Wilton International is a multi-occupancy industrial area between Eston and Redcar, North Yorkshire, England. Originally a chemical plant, it has businesses in a variety of fields including energy generation, plastic recycling and process research. It is named after a village to the south of the area.

==History and occupants==
The site was formerly wholly owned and operated by ICI, a large chemical company which opened the site in 1949.

Following the fragmentation of ICI, the owner of the site since 1995, Enron owned the facility briefly before it was acquired by Sembcorp Industries, a Singapore company.

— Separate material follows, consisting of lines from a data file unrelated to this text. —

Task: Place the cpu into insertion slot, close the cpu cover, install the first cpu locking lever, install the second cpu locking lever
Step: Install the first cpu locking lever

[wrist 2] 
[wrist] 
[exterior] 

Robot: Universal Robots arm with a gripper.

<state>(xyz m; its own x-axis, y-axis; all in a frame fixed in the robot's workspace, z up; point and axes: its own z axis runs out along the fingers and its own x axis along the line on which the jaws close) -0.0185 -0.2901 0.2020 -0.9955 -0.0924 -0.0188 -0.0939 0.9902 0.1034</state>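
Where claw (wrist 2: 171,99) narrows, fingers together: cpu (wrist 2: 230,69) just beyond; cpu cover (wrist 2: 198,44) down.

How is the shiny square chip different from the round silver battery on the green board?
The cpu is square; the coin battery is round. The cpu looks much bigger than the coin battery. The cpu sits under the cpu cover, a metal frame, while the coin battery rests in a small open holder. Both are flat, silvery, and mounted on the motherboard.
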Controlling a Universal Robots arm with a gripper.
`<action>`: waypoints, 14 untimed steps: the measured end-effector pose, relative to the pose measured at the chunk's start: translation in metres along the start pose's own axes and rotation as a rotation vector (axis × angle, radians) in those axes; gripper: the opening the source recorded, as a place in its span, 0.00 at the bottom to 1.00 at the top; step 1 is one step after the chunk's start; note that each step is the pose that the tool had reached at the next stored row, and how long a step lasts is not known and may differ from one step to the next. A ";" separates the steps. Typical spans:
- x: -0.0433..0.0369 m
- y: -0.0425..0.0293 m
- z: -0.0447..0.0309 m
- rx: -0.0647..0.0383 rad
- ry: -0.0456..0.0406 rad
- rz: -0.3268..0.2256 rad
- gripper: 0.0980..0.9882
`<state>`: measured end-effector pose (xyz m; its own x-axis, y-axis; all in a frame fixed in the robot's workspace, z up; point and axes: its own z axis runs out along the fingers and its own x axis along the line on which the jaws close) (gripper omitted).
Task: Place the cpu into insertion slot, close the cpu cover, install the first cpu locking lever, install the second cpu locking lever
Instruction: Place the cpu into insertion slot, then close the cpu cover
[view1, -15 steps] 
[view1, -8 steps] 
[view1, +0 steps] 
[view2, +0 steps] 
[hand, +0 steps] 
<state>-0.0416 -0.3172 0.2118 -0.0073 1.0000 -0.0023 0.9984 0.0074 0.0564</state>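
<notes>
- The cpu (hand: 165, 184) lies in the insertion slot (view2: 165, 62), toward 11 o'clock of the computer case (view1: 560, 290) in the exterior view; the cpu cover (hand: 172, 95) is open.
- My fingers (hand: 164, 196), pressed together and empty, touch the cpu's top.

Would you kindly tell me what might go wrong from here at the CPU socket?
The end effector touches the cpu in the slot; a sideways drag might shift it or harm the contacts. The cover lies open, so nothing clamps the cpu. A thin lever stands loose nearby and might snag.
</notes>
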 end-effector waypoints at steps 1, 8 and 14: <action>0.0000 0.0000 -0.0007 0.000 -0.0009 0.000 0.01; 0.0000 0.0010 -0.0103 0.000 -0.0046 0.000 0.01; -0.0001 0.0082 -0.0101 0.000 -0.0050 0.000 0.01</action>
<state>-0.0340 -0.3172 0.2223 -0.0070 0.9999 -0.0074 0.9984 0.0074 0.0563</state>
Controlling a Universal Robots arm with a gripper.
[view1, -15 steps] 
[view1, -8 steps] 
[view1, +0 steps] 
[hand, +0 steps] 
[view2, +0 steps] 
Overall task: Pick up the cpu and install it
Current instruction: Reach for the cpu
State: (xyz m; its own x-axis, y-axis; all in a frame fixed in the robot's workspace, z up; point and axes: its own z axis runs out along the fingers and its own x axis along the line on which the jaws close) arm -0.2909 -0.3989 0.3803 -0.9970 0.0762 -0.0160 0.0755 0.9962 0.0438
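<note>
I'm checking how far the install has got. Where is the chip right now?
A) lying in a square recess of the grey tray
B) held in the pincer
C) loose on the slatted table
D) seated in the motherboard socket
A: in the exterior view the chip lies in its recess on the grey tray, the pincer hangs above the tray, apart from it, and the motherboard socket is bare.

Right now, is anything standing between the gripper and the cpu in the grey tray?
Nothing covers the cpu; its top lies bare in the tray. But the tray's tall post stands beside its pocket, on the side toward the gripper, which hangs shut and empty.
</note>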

A number of multinational chemical companies now operate on the site. Sembcorp have built the UK's first wood-fired power station, Wilton 10, and in 2013 announced a new waste-to-energy plant known as Wilton 11.

There have been both closures and new chemical plants built at the Wilton site as the process industry continues to change and rejuvenate in line with changing consumer demands.

In 2001, BP closed its polythene plant (Polythene 5), which it had bought from ICI in 1982. In the same year Basell closed its polypropylene plant. In January 2009, Invista announced it was to close all of its plants on the site. The Teesside Power Station, a partially mothballed gas-fired power station built in 1993 for Enron, was being dismantled in 2014 and 2015. A 4 GWh / 1 GW grid battery is scheduled to handle shore power for the ships by 2028.

Companies currently operating on the site include SABIC, who built the world's largest, at the time, low-density polyethylene plant (LDPE) in 2009.

Lotte Chemicals stopped PTA production, however built a new PET production plant. Huntsman manufacture polyurethane intermediates and Ensus built their bioethanol facility in 2009, which at the time was the largest of its type in the United Kingdom. Biffa Polymers opened a polymer recycling plant that handles up to 30% of the UK's plastic milk bottles in March 2011. UK Wood Recycling Limited have a facility on the site providing waste wood to fuel the Wilton 10 power station.

Wilton International is a multi-occupancy business and research centre and is one of the main offices used by the economic cluster body the Northeast of England Process Industry Cluster (NEPIC). Many occupants of the Wilton International facility are members of the Cluster. The complex is one of the largest R&D facilities in Europe and is home to the Centre for Process Innovation (CPI), part of the Technology Strategy Board's High Value Manufacturing Catapult network. The site has laboratories and scale-up facilities for the chemistry-using process industries, that are accessed by many companies on a commercial or contract basis.